The Pattern Behind Every Enterprise Document AI Product
I built an AI contract analyzer that extracts risk flags, obligations, and negotiation leverage from any legal document. The interesting part isn't the AI — it's the output design. Why 'here's the bad clause' is less useful than 'here's what to ask for instead.'
I built an AI contract analyzer last night. Paste any legal document — employment agreement, NDA, SaaS terms, service contract — and get structured output: risk flags by severity, plain-English summary, key obligations by party, and specific negotiation leverage points.
The app is at contract-analyzer-five.vercel.app. The interesting part isn't the AI capabilities — it's the output design. Here's what building it revealed about enterprise document AI patterns.

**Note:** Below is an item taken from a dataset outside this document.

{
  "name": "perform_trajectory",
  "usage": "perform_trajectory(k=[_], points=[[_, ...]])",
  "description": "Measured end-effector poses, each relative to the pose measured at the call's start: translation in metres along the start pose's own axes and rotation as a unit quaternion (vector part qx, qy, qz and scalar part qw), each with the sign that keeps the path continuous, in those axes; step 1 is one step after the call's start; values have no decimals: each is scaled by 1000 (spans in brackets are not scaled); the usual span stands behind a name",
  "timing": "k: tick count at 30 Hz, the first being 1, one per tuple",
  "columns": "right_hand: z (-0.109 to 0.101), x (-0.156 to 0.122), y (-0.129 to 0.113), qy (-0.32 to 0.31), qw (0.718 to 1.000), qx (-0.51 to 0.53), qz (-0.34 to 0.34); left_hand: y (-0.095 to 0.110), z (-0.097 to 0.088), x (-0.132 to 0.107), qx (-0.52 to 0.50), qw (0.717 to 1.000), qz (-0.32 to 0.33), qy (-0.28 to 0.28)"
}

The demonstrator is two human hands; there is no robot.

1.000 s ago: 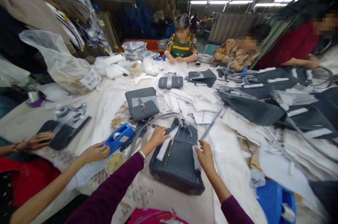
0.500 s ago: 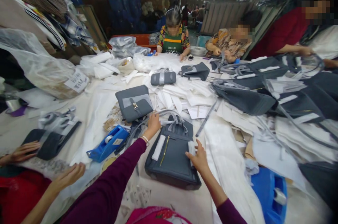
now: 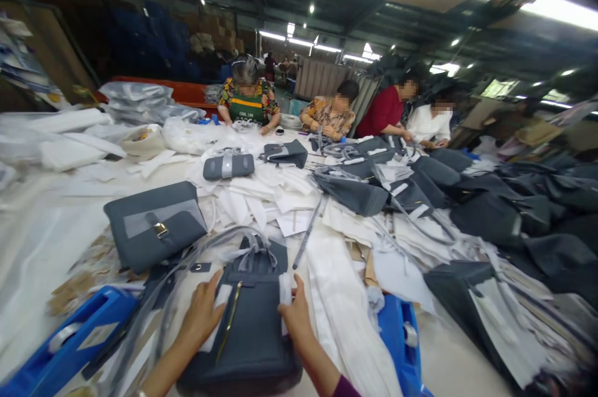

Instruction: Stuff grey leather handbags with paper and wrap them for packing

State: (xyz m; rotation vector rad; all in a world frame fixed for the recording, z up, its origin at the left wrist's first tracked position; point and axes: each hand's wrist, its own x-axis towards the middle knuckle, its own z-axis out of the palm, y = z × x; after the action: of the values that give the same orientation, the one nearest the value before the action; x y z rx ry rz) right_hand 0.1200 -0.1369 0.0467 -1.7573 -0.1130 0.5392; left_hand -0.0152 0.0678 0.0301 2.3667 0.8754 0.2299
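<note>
A dark grey backpack [image 3: 255, 322] with a gold zipper lies front up on the table before me. My left hand [image 3: 202, 310] grips its left edge, the thumb by a strip of white wrapping [image 3: 218, 321]. On the opposite edge, my right hand [image 3: 298, 313] has thumb and fingers around the side where another white-wrapped piece [image 3: 284, 291] sits. Plastic-covered handles [image 3: 255, 252] stick up from the bag's top, and long clear-wrapped straps [image 3: 175, 282] curve off to the left. Beyond my left hand sits a grey flap bag [image 3: 156, 225] with a gold buckle.
Blue tape dispensers [image 3: 79, 338] [image 3: 397, 341] stand at either side. White paper sheets [image 3: 247, 197] cover the table's middle. More grey bags [image 3: 490, 216] are heaped at right. Several co-workers sit or stand along the far side, one in a green apron [image 3: 246, 109].
My left hand has come down from the straps to the bag's left edge. My right hand stays at the right edge. The view has swung right and up.
</note>
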Motion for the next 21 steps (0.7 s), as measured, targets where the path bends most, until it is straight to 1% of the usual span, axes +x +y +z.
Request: perform_trajectory(k=[2,3,4,5,7,9,10,13,15,16,18,21], points=[[-3,0,9,27,997,49,55,9,6,-4,4,997,60,40],[-5,1,16,34,994,65,79,16,11,-7,-9,995,89,40],[-9,4,23,31,993,70,93,24,17,-11,-31,993,114,23],[-14,9,30,28,995,51,87,34,24,-16,-56,990,130,-8],[-33,28,38,34,998,-43,26,55,39,-28,-102,982,135,-88],[-62,58,35,71,984,-148,-63,73,53,-39,-133,971,124,-155],[-80,77,30,93,976,-176,-93,80,58,-44,-141,967,118,-175],[-138,139,9,155,946,-243,-146,93,65,-52,-150,966,80,-193],[-170,176,-4,174,925,-291,-170,97,66,-53,-167,966,48,-190],[-182,192,-9,174,915,-315,-181,98,66,-53,-184,964,38,-187],[-200,216,-15,163,890,-375,-203,101,67,-51,-225,957,23,-182],[-212,240,-18,125,846,-465,-229,104,71,-49,-265,947,-24,-177]])
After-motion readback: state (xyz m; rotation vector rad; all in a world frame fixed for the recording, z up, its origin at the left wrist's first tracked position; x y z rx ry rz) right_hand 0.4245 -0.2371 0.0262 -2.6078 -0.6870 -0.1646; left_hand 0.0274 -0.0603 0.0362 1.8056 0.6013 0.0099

The problem with most contract tools
Most AI contract tools summarize. They read the document and produce a paragraph explaining what it's about. This is marginally useful — you could skim the document yourself in the same time.
The valuable layer is risk extraction + actionability. Not “this contract has a liability clause” but “your liability is capped at $500 while theirs is unlimited — this is a high-severity issue, here's what to request instead.”
The output design question is: what does someone actually need before signing?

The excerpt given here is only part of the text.